Prompt: Write the lines below out exactly, dropping each picture.

*** Opening Provided data ***

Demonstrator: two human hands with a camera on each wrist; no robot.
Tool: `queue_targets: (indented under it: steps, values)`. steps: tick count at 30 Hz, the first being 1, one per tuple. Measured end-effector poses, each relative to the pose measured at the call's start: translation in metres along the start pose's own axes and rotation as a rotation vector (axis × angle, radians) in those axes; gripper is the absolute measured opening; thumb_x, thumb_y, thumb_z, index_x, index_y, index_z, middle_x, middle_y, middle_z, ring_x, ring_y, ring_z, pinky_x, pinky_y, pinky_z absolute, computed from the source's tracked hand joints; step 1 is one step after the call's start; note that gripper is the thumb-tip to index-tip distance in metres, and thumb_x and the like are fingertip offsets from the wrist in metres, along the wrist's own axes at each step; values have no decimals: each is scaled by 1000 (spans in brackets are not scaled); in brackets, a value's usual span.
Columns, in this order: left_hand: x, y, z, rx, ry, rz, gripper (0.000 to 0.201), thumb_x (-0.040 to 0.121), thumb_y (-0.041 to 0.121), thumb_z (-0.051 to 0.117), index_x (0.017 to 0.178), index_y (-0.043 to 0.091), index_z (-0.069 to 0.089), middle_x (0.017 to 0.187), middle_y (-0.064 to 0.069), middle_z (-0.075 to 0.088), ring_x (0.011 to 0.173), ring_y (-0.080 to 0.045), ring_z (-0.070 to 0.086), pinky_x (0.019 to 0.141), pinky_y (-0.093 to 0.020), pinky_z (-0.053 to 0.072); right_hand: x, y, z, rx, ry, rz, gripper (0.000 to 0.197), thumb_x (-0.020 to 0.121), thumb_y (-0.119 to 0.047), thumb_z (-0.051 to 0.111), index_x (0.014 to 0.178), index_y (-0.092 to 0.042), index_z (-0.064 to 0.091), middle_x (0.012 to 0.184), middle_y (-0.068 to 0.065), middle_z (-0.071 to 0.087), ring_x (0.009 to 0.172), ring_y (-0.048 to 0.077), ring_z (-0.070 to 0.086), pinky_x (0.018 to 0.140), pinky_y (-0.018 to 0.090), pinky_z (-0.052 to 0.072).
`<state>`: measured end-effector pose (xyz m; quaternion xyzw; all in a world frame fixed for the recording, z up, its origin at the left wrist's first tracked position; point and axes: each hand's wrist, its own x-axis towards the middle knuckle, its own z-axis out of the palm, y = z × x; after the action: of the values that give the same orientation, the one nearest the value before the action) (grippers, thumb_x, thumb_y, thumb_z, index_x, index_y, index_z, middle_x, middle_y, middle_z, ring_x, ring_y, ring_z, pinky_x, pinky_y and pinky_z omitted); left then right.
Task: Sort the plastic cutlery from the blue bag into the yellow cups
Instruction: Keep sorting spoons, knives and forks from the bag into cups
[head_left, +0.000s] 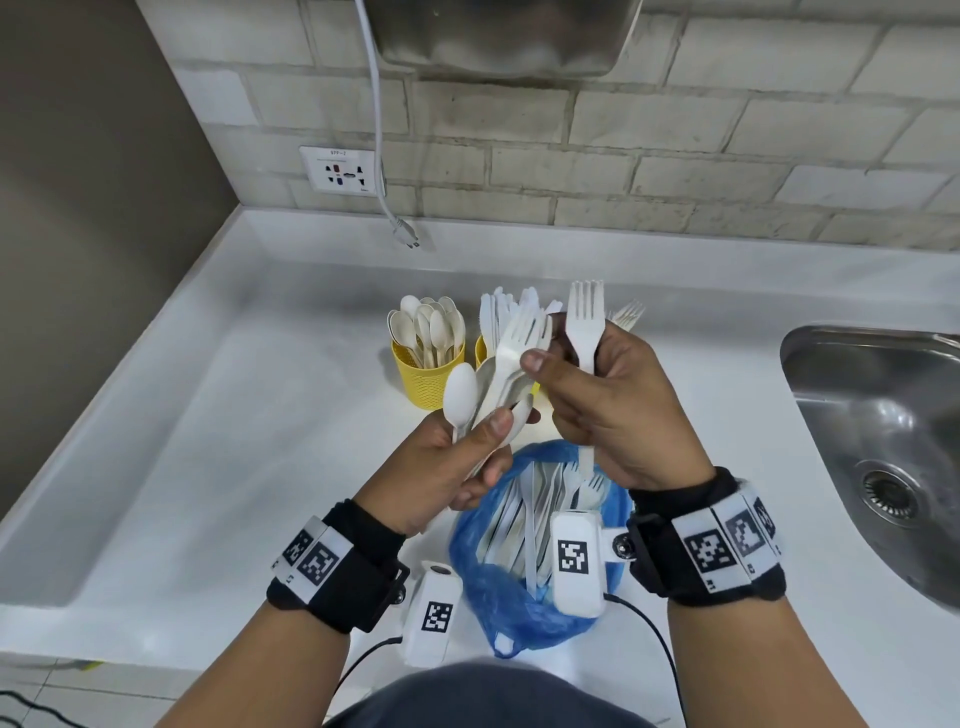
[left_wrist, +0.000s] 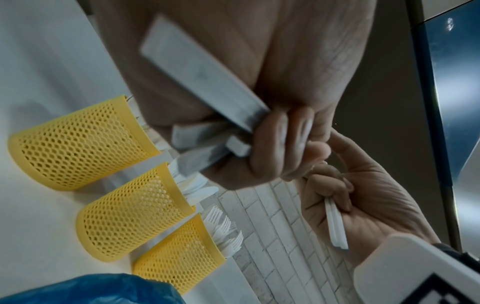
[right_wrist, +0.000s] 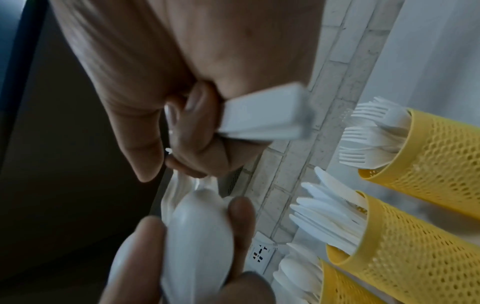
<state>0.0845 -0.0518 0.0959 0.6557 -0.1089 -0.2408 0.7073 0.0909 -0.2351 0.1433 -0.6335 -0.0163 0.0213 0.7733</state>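
Two hands work above the blue bag (head_left: 524, 587): the left hand (head_left: 457, 462) is wrapped round a mixed bundle (head_left: 506, 374) of white spoons and forks fanned upward, while the right hand (head_left: 613, 410) grips forks (head_left: 586, 322) upright — the head view shows one clearly, the left wrist view shows at least two handles in that palm — with its thumb reaching across to the bundle as if picking out another. Just below the wrists the bag lies open on the white counter (head_left: 234, 426), and a good number of pieces (head_left: 540, 509) are left inside it. Beyond the hands stand the yellow cups (left_wrist: 85, 142), three in a row in the wrist views: one with spoons (head_left: 428, 327), one with knives (right_wrist: 335, 203), one with forks (right_wrist: 374, 131), each already well stocked. By my reading the sorting is well along but not finished — the handfuls and the bag's remainder are yet to go. From the head the middle and right cups are mostly hidden behind the hands, and the exact count in either grip is hard to tell. A steel sink (head_left: 878, 447) sits off to the right.
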Motion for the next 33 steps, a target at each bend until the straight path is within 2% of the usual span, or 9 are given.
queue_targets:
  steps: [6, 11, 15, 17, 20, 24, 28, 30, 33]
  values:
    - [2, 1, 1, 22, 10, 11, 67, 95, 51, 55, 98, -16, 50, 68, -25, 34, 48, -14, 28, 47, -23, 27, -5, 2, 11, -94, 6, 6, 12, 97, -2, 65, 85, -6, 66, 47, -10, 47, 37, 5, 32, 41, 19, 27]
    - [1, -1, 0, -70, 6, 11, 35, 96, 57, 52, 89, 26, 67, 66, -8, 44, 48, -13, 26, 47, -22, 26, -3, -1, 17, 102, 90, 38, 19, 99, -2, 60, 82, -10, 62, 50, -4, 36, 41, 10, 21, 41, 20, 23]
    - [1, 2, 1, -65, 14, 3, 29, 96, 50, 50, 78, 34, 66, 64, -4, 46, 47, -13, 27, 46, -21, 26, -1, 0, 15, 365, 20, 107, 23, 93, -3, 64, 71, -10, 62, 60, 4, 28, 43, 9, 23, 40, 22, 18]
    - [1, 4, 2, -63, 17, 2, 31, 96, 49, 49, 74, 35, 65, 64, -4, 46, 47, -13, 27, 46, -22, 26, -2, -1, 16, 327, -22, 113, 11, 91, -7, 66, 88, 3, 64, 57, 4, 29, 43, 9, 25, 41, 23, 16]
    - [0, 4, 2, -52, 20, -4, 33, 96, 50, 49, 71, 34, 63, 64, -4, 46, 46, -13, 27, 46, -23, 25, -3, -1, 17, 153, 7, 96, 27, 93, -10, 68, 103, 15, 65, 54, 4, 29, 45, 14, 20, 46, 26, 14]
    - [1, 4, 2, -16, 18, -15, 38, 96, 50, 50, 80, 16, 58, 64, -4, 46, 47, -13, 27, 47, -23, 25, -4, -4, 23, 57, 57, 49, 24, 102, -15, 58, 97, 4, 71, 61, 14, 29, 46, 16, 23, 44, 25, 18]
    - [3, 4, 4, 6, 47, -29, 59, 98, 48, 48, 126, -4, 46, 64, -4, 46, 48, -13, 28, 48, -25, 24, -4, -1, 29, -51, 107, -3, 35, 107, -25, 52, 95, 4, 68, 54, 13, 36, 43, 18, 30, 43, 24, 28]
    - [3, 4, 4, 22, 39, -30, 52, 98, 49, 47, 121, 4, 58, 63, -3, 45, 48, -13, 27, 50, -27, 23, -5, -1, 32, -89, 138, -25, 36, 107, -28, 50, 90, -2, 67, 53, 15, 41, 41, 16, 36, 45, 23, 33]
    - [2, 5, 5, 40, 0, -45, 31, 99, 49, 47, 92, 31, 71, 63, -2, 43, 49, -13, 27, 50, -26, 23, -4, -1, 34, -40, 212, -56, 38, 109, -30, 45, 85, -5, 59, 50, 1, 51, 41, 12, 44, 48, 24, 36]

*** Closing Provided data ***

Your solution:
Demonstrator: two human hands with a camera on each wrist; no robot.
Tool: `queue_targets: (indented under it: steps, values)`. steps: tick count at 30 Hz, the first being 1, one per tuple. Measured end-effector poses, each relative to the pose measured at the call's start: translation in metres along the start pose's own axes and rotation as a rotation vector (axis × angle, radians) in those axes; gripper is the absolute measured opening; thumb_x, thumb_y, thumb_z, index_x, index_y, index_z, middle_x, middle_y, middle_z, ring_x, ring_y, ring_z, pinky_x, pinky_y, pinky_z absolute, computed from the source's tracked hand joints; step 1 is one step after the call's start; note that gripper is the thumb-tip to index-tip distance in metres, and thumb_x and the like are fingertip offsets from the wrist in metres, along the wrist's own axes at each step; values have no decimals: each is scaled by 1000 (spans in brackets are not scaled); in brackets, a value's usual span.
Columns, in this order: left_hand: x, y, z, rx, ry, rz, gripper (0.000 to 0.201), thumb_x (-0.040 to 0.121), thumb_y (-0.041 to 0.121), thumb_z (-0.051 to 0.117), index_x (0.017 to 0.178), index_y (-0.043 to 0.091), index_z (-0.069 to 0.089), middle_x (0.017 to 0.187), middle_y (-0.064 to 0.069), middle_z (-0.075 to 0.088), ring_x (0.011 to 0.173), ring_y (-0.080 to 0.045), ring_z (-0.070 to 0.086), pinky_x (0.019 to 0.141), pinky_y (-0.093 to 0.020), pinky_z (-0.053 to 0.072); right_hand: x, y, z, rx, ry, rz, gripper (0.000 to 0.197), thumb_x (-0.020 to 0.121), thumb_y (-0.119 to 0.047), thumb_z (-0.051 to 0.111), index_x (0.014 to 0.178), index_y (-0.092 to 0.042), index_z (-0.064 to 0.091), middle_x (0.012 to 0.184), middle_y (-0.068 to 0.065), middle_z (-0.071 to 0.087), ring_x (0.009 to 0.172), ring_y (-0.048 to 0.077), ring_z (-0.070 to 0.086), pinky_x (0.018 to 0.140), pinky_y (-0.018 to 0.090), pinky_z (-0.052 to 0.072).
`<state>`: measured end-effector pose (xyz m; quaternion xyzw; all in a world frame fixed for the recording, z up, its origin at the left wrist's first tracked position; point and axes: each hand's wrist, its own x-axis towards the middle knuckle, its own z-axis out of the palm, y = z × x; after the action: of the values that give the same orientation, the one nearest the value before the action) (grippers, thumb_x, thumb_y, thumb_z, index_x, index_y, index_z, middle_x, middle_y, middle_z, ring_x, ring_y, ring_z, pinky_x, pinky_y and pinky_z omitted); left then right.
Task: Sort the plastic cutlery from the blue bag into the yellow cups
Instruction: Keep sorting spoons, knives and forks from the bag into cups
[head_left, +0.000s] 
[left_wrist, +0.000s] 
[right_wrist, +0.000s] 
<state>0.0845 -0.0518 0.0959 0.6557 -0.1089 -0.2408 0.7073 0.0909 -0.2351 0.1433 -0.6335 -0.0163 0.0213 0.7733</state>
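Two hands work above the blue bag (head_left: 524, 587): the left hand (head_left: 457, 462) is wrapped round a mixed bundle (head_left: 506, 374) of white spoons and forks fanned upward, while the right hand (head_left: 613, 410) grips forks (head_left: 586, 322) upright — the head view shows one clearly, the left wrist view shows at least two handles in that palm — with its thumb reaching across to the bundle as if picking out another. Just below the wrists the bag lies open on the white counter (head_left: 234, 426), and a good number of pieces (head_left: 540, 509) are left inside it. Beyond the hands stand the yellow cups (left_wrist: 85, 142), three in a row in the wrist views: one with spoons (head_left: 428, 327), one with knives (right_wrist: 335, 203), one with forks (right_wrist: 374, 131), each already well stocked. By my reading the sorting is well along but not finished — the handfuls and the bag's remainder are yet to go. From the head the middle and right cups are mostly hidden behind the hands, and the exact count in either grip is hard to tell. A steel sink (head_left: 878, 447) sits off to the right.
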Motion for the next 33 steps, a target at each bend until the straight path is within 2% of the usual span, or 9 are given.
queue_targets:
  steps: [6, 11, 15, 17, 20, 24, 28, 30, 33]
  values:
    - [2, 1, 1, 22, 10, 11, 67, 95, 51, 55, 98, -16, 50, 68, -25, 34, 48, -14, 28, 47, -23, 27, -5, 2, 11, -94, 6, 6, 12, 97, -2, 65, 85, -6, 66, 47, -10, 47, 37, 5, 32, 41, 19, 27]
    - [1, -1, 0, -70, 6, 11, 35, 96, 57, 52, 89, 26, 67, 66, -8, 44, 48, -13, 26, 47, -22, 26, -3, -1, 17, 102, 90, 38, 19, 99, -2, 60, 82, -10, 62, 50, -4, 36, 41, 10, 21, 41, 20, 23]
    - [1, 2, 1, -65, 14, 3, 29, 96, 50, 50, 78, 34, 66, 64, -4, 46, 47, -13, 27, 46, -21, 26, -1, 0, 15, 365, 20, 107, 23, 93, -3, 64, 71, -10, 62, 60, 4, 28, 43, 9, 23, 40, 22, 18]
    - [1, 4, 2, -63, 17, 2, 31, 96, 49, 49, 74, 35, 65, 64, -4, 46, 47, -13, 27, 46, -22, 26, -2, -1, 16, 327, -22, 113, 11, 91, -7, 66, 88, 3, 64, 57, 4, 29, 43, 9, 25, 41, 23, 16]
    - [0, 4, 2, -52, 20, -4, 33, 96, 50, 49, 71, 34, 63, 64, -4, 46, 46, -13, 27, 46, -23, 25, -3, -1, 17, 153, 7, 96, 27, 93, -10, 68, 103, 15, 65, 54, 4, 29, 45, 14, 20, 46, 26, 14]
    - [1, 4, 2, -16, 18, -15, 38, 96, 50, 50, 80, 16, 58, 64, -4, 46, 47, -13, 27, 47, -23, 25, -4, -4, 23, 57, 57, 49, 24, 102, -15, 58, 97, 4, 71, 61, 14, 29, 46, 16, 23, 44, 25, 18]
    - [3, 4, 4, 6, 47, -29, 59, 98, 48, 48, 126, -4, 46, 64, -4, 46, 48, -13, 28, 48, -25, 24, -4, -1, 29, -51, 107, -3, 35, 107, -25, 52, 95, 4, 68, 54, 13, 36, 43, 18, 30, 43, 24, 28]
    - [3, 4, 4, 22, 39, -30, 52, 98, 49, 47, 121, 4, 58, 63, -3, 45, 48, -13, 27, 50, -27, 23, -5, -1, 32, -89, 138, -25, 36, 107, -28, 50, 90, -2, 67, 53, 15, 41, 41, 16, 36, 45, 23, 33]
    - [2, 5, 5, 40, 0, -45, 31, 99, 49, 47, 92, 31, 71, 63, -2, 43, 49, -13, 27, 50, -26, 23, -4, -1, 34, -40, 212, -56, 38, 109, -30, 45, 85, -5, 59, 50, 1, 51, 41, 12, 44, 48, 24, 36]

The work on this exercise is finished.